Exercise objective: From the entries below, return only the lines starting at the one that contains "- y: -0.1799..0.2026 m" and ending at the one that contains "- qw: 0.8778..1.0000", exactly as they stand.

Source records:
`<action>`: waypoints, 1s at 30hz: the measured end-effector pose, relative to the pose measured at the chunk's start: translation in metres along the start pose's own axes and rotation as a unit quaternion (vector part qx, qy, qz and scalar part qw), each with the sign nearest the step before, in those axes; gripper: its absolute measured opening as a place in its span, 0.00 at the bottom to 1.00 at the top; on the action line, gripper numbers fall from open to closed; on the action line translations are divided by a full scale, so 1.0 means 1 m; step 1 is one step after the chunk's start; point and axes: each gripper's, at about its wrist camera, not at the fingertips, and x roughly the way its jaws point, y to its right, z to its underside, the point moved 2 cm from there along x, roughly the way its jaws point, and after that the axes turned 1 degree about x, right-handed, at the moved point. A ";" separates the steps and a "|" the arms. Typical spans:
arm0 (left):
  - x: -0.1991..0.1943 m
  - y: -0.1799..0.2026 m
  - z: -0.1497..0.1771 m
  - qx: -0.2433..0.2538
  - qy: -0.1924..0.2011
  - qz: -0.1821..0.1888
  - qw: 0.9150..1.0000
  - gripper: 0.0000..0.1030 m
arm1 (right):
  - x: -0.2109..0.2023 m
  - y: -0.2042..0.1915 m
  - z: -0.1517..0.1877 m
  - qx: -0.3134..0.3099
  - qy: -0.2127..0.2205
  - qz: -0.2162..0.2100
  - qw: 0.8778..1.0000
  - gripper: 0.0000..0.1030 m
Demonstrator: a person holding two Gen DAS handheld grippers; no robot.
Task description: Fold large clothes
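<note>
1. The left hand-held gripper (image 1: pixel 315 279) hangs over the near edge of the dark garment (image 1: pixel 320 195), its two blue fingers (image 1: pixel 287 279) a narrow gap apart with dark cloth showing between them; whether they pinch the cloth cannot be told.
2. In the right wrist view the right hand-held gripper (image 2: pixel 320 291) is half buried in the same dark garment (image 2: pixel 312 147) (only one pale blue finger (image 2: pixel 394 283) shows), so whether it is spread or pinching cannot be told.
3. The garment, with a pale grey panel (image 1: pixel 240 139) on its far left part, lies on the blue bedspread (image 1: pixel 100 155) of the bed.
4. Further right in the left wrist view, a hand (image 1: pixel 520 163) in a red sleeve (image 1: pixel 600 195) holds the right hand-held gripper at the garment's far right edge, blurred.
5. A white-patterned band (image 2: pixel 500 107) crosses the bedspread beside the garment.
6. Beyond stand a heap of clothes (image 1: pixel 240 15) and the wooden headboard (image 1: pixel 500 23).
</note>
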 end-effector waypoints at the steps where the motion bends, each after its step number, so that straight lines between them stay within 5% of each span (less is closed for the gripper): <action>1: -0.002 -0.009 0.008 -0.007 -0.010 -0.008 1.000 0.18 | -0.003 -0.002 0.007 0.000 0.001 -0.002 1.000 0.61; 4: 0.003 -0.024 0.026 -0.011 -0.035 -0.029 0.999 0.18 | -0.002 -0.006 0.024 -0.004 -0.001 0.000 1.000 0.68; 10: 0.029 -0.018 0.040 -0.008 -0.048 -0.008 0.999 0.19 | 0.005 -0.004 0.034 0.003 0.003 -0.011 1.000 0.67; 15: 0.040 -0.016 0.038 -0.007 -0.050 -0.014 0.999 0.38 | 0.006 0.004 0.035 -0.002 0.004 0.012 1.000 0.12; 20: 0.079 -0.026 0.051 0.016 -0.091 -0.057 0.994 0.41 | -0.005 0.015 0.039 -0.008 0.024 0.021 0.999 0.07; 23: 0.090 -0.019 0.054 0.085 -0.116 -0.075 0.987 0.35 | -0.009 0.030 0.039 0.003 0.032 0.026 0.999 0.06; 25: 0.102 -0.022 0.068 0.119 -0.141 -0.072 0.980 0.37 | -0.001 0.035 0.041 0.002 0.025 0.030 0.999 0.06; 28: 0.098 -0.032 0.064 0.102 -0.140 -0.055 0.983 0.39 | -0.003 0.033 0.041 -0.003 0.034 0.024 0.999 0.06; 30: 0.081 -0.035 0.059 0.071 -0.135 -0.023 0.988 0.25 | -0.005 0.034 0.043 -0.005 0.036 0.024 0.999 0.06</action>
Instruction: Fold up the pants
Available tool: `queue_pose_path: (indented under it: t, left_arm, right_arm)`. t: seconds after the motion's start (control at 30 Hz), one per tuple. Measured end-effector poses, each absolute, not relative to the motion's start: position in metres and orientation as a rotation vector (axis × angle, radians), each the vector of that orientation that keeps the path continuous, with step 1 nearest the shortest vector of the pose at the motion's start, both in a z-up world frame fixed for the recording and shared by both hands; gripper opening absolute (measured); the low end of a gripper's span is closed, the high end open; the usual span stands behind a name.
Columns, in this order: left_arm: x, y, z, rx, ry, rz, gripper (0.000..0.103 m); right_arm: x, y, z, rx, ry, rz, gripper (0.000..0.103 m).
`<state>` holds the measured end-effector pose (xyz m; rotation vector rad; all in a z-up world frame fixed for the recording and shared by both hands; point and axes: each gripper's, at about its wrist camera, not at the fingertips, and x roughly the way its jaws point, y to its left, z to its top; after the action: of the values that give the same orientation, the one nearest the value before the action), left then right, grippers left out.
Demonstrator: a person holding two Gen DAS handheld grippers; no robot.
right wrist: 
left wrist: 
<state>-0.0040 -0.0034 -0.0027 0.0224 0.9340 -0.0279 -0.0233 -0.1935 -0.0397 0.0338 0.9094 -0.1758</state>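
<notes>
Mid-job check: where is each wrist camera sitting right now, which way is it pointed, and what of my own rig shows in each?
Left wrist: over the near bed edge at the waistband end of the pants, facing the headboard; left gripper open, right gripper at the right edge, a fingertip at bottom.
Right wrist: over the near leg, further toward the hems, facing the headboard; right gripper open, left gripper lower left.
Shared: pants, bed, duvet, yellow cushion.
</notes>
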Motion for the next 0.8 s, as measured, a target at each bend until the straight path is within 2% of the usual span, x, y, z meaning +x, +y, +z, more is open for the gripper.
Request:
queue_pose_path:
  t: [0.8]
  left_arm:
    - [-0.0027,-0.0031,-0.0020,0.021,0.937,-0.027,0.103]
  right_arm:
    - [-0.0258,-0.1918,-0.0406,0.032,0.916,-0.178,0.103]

Task solution:
  - y: -0.1799..0.2026 m
  - z: -0.1497..0.1771 m
  - qx: -0.2433..0.2538
  - qy: -0.1924..0.2011
  - qz: -0.1821..0.1888
  - qw: 0.9150..1.0000
  - gripper: 0.0000..0.1030 m
arm1 (right):
  - x: -0.2109..0.2023 m
  - y: -0.2042..0.1915 m
  - z: -0.1517..0.1877 m
  - qx: -0.3134..0.3099
  - qy: -0.2127..0.2205
  - qz: -0.2162..0.2100
  - qw: 0.8778..1.0000

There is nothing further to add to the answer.